Just take something like this as example. That's but one, although uncommonly large, unique incident out of countless that happens within the EVE universe and it's genuinly, in contrary to NPC interactions, persistant in every sense of the word.

</sleepy rant>
-LuctusIn the beginning the Universe was created. This has made a lot of people very angry and been widely regarded as a bad move - Douglas Adams
One way that continuous content might work is if npcs were actually more like players. Early Ultima Online tried it, for instance killing npcs would incur the same penalties/rewards as killing other players.

This didn't work too well, however, in part because the npcs were so socially inept. For instance, you would be talking to another player at the bank, and an npcs would repeatedly interrupt the conversation with "I do not understand thee."

Part of the reason quests seem so lame and non-world changing, is the fact we don't really identify with the npcs. Who would want to sit in the same spot all day, hand out the same quest to newbies, give them the same reward, and then tell the next newbie the same thing? Unlike real people, outside of doing this job, the npcs frequently have no life. They just stand there 24/7. They don't eat, they don't sleep, they don't go to the tavern and get drunk on off hours.
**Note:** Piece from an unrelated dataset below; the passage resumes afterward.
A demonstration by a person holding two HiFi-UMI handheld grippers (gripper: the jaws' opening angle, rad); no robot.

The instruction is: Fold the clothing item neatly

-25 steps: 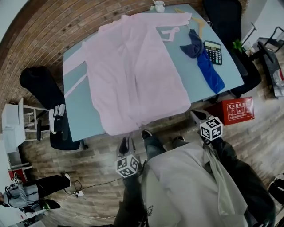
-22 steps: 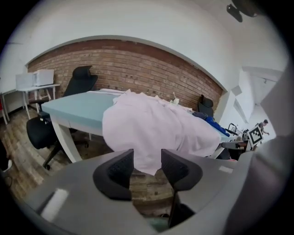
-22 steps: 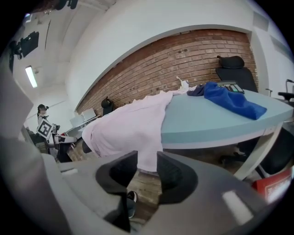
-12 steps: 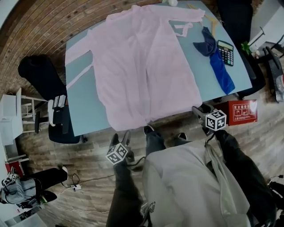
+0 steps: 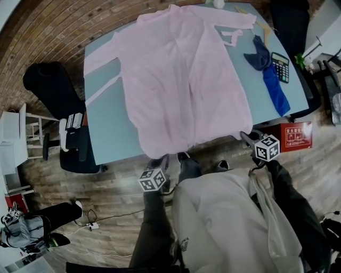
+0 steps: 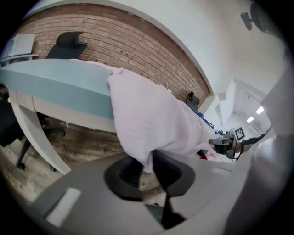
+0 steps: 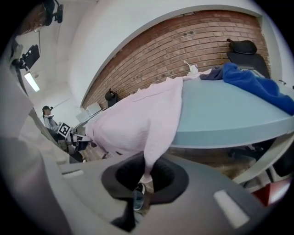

They don't occasionally go on adventures in-between helping out newbies.

To avoid inconveniencing the no life 24/7 gamers, Shops could be run in shifts, just like real life stores. For instance, the npc Tsena could run the blacksmith shop the first eight hours of the day, then Caldren the next, and then Miko could take care of customers on the third shift.

One game that had a very similar system was Ultima 7. The way the npcs had routines made it seem very alive. We could even improve upon that. Npcs, just like players could occasionally deviate from their normal schedules too.

I don't think perma-death necessarily needs to be part of this however, as long as the players aren't all playing perma-death characters, the fact that the same npcs keep coming back won't really make them seem less important.